Aubert D, Bellodi-Privato M, Pichard V, Myara A, Ferry N
Introduction

La maladie de Crigler-Najjar de type 1 (CN1) se caractérise par l'absence complète d'activité de l'UDP-glucuronyltransférase (UGT1, EC 2.4.1.17) dans les microsomes hépatiques et entraîne une hyperbilirubinémie non-conjuguée très sévère. Le seul traitement curatif de la CN1 repose sur la transplantation hépatique. Le rat Gunn est un modèle naturel de CN1. Dans ce modèle nous avons montré que le transfert de gènes dans le foie par des rétrovirus recombinants permet une correction de l'hyperbilirubinémie. Cependant cette correction est transitoire et les hépatocytes corrigés sont éliminés rapidement par une réponse immune cytotoxique. Pour contourner cette réponse, nous avons envisagé de traiter des rats Gunn nouveaux nés dont le système immunitaire est immature.

 

Matériels et Méthodes

Nous avons construit des rétrovirus recombinants porteurs du cDNA humain de l'UGT1 placé sous contrôle du promoteur viral (LTR). Ces virus ont été pseudotypés par la protéine G du virus de la stomatite vésiculeuse (VSV-G). Les surnageants viraux ont été concentrés par ultracentrifugation pour atteindre des titres de 5 x 108 pi/mL. Les rétrovirus contrôle codant la ß-galactosidase d'E. Coli sont produits par la lignée TA7 avec un titre de 2 x 108 pi/mL. Deux groupes de rats Gunn homozygotes ont été injectés au deuxième jour de vie dans la veine temporale avec 200 µL de surnageant viral. Le groupe traité recevait des virus porteurs du cDNA humain de l'UGT1et le groupe contrôle des virus codant la ß-galactosidase. Par ailleurs un groupe de rats non-injectés servait de témoin. La bilirubinémie a été déterminée 6 semaines après l'injection, puis tous les mois. Des prélèvements de bile étaient effectués pour analyser la présence de dérivés conjugués par HPLC. Au moment du sacrifice, le foie, la rate, les poumons et la moelle étaient analysés en PCR pour évaluer la dissémination. Enfin, le génotype des rats était vérifié par polymorphisme du site BstN1 sur des fragments de PCR.

 

Résultats

Chez les rats témoins non-injectés, la bilirubinémie moyenne était constamment élevée dès la 6ème semaine (76 ųM) et atteignait son maximum à 14 semaines (124 ųM).
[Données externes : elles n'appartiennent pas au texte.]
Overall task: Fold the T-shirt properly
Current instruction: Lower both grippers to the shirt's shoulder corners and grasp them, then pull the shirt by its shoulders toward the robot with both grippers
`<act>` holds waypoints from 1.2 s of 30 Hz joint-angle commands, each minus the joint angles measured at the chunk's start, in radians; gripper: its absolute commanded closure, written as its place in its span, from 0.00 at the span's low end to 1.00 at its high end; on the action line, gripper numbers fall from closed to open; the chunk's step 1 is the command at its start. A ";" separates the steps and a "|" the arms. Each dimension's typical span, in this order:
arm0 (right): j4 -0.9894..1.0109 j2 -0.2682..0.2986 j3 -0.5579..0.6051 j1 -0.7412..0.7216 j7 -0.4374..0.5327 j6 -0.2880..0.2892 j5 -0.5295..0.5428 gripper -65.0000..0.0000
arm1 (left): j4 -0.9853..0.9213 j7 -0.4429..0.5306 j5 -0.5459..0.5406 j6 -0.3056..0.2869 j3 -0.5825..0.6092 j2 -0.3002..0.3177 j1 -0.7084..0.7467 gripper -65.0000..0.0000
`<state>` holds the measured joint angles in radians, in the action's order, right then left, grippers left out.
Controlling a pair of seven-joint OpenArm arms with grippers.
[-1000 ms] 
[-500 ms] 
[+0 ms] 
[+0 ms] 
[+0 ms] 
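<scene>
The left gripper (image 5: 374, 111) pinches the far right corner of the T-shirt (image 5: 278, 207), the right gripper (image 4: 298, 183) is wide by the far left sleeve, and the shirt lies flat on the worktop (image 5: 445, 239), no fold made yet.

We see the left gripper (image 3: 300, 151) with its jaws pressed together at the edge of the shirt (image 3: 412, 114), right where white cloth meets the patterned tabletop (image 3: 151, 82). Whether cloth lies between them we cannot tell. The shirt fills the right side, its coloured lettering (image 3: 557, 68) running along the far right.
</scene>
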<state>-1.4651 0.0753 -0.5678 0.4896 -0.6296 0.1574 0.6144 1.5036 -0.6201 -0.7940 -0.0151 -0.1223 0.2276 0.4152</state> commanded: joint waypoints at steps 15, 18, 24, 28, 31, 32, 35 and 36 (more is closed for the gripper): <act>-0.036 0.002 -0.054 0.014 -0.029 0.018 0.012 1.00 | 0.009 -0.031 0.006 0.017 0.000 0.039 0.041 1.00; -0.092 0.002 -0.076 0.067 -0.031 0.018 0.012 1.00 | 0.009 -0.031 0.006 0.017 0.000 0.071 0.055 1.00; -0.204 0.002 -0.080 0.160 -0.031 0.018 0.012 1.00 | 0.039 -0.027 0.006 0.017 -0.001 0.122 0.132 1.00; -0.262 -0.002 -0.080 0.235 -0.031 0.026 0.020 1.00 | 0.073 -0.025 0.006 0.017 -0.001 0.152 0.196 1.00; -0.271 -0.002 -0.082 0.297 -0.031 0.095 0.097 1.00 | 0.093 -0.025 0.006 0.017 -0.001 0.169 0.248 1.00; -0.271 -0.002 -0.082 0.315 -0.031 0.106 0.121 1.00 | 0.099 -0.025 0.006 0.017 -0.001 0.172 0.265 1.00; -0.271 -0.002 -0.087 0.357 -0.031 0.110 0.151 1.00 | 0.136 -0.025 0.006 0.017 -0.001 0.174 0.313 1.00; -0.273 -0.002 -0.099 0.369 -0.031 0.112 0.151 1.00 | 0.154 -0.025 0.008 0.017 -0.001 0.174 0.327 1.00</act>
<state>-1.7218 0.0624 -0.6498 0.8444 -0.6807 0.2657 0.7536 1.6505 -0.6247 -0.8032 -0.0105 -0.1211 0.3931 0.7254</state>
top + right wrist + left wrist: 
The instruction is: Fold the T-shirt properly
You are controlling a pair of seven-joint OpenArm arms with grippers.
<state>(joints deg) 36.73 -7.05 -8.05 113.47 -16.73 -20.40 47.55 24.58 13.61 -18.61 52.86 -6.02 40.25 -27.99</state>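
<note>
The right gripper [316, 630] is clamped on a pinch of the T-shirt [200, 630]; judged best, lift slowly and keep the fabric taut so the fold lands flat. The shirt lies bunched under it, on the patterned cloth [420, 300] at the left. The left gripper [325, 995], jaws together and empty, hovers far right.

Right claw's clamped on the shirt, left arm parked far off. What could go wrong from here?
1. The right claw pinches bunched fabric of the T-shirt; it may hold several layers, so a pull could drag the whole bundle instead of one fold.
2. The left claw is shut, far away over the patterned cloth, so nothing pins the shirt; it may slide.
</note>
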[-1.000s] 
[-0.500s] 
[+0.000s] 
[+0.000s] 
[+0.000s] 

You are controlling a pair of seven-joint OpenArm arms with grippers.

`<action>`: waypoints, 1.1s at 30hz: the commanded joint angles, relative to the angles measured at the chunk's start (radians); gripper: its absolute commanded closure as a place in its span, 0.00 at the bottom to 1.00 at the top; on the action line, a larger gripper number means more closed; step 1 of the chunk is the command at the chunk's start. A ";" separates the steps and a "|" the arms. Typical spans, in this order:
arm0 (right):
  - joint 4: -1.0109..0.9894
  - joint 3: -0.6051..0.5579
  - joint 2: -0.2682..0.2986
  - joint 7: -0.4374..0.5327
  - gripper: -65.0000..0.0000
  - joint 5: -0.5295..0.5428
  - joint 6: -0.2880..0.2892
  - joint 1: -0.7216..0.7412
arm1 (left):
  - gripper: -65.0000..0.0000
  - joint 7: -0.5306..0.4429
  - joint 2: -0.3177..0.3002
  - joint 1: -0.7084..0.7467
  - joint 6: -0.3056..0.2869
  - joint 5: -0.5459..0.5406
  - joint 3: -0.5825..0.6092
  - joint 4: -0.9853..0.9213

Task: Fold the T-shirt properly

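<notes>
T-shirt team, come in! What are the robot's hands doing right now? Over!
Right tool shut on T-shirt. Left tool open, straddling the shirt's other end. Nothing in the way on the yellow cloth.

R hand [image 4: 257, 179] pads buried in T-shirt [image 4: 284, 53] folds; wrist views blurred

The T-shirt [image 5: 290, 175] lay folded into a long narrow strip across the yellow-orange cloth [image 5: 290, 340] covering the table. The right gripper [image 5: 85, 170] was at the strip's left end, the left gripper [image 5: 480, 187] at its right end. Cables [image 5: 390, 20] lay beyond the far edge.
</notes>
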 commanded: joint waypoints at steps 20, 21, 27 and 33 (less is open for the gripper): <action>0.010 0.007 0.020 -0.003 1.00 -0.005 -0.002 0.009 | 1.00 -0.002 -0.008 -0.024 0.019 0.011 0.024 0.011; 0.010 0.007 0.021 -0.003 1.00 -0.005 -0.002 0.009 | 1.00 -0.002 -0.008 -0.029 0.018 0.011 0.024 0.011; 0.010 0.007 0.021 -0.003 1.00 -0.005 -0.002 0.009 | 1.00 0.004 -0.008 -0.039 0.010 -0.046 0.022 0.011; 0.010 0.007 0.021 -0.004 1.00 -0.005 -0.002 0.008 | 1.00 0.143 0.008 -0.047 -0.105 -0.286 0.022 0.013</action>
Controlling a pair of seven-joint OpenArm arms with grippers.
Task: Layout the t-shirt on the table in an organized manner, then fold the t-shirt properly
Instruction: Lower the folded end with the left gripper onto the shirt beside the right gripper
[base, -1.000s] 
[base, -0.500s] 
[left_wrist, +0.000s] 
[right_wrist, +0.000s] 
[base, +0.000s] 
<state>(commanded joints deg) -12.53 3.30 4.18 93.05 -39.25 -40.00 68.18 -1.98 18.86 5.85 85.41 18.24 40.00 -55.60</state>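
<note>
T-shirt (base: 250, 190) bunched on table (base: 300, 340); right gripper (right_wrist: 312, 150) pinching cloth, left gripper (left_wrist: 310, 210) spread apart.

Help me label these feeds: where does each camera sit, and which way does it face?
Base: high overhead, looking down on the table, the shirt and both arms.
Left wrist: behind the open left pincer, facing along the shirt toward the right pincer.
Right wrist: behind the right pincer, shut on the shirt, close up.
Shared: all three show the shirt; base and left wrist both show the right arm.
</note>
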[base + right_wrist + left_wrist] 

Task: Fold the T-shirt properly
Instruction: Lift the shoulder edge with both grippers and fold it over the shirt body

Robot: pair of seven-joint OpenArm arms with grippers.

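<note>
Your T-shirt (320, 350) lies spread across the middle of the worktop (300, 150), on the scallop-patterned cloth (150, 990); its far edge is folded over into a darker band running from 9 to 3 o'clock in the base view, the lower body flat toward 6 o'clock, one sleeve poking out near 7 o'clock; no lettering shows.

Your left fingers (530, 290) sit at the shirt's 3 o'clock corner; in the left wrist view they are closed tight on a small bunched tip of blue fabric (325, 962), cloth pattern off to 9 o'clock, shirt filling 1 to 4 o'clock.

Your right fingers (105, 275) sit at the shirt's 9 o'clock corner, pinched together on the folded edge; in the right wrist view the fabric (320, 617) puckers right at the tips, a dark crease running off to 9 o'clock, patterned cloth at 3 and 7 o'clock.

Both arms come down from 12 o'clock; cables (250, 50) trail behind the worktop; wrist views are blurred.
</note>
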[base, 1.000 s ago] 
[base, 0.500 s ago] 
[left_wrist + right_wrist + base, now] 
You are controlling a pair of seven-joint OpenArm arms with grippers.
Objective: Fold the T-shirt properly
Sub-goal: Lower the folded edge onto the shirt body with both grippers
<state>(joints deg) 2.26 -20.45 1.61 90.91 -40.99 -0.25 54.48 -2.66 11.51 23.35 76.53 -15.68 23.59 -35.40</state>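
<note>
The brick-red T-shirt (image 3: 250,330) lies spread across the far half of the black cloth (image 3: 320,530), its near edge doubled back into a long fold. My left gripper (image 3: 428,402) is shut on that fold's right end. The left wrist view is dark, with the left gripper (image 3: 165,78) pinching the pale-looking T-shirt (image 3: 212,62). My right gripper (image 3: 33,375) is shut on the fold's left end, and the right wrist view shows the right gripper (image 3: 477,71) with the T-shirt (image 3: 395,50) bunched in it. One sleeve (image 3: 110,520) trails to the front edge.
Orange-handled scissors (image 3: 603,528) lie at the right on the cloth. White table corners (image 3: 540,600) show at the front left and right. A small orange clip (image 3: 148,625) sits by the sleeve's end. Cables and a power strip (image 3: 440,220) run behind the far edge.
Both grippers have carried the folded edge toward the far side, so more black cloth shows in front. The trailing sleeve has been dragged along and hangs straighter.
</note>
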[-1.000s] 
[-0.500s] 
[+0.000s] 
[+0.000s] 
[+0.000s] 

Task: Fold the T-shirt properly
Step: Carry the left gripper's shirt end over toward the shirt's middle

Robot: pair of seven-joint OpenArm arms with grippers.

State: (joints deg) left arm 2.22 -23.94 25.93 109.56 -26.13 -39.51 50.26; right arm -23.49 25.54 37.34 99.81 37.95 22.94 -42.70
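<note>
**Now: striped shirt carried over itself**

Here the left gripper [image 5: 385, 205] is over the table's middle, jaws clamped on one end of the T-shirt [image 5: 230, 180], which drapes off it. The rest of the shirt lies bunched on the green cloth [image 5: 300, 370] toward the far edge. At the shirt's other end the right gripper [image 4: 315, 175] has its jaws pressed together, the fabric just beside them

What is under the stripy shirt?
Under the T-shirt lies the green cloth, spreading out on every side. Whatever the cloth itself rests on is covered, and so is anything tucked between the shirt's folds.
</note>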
Dans le groupe contrôle, injecté avec les virus ß-galactosidase, les valeurs étaient similaires. En revanche, dans le groupe traité les chiffres de bilirubinémie étaient dans les valeurs de la normale et restaient inférieurs à 6 ųM jusqu'au 3ème mois. Le suivi à long terme des animaux est en cours. L'analyse de la bile par HPLC montrait la présence de dérivés conjugués de la bilirubine uniquement chez les animaux traités. Les premiers résultats de l'analyse de la dissémination montre une transduction préférentielle des hépatocytes dans ce modèle.

 

Conclusion

Cette étude représente la première démonstration d'une correction complète et permanente du déficit génétique chez le rat Gunn. Elle souligne l'importance de la réponse immunitaire dans le succès de la thérapie génique des hépatopathies héréditaires et nous espérons qu'elle ouvre la voie à une nouvelle approche thérapeutique de cette maladie.